AIM OF THE EXERCISE: Pull every line containing "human" from the entries.

Data items:

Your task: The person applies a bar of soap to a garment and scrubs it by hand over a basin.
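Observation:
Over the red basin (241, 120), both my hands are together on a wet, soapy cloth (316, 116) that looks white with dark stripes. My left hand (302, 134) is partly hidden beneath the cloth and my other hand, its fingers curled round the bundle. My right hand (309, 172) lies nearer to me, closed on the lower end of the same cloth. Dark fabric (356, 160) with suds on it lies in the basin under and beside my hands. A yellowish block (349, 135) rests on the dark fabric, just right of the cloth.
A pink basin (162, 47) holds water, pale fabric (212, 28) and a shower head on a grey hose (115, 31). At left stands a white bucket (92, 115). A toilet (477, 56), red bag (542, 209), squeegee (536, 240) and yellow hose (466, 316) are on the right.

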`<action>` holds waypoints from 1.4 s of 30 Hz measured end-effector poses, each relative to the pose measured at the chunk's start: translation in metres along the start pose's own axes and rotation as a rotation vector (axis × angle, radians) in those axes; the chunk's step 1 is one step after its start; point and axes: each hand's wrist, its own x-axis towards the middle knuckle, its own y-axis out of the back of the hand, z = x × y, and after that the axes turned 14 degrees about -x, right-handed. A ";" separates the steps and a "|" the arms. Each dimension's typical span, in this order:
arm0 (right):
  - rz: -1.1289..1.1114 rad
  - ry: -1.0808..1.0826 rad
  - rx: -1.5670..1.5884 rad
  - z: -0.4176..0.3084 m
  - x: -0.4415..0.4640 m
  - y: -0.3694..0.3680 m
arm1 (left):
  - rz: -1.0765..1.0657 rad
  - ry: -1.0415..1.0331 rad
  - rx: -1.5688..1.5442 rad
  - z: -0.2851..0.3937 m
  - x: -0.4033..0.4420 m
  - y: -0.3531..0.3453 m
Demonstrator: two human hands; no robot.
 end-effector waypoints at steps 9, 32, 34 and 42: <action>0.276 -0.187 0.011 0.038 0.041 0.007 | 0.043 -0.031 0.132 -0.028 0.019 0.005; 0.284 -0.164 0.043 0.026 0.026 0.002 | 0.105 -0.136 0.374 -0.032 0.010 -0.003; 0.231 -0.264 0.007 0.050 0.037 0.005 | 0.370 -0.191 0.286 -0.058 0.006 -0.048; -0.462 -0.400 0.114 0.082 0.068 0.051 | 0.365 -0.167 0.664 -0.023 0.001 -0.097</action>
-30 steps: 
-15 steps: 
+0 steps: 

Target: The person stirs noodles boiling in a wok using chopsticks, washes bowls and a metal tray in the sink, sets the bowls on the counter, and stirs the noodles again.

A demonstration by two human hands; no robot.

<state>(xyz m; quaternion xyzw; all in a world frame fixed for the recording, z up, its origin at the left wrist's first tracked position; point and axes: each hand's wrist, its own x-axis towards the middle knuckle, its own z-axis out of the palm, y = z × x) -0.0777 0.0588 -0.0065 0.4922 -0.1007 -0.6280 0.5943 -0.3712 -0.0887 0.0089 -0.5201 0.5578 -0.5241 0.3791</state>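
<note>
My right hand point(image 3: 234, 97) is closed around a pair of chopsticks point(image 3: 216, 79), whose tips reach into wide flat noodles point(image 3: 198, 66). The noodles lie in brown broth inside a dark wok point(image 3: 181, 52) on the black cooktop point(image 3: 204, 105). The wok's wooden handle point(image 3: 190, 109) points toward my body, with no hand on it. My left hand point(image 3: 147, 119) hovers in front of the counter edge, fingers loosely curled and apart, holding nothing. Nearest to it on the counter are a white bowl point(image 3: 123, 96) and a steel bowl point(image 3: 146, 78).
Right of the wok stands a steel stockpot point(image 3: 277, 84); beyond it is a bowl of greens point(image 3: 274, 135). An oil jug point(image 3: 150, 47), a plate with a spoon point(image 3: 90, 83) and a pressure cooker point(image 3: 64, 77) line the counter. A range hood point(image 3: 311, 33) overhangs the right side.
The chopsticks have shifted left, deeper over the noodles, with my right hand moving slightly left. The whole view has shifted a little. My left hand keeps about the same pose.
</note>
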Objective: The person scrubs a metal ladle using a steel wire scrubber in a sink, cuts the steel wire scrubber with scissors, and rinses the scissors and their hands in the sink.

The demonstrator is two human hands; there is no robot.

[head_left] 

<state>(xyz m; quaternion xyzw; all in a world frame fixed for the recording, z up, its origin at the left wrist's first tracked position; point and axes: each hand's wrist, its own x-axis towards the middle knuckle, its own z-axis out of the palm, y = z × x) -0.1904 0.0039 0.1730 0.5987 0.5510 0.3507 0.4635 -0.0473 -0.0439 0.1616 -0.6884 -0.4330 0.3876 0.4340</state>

ANSWER SPACE:
Demonstrator: two human hands; no robot.
A demonstration by two human hands; no robot.
The demonstrator is two human hands; there is no robot.

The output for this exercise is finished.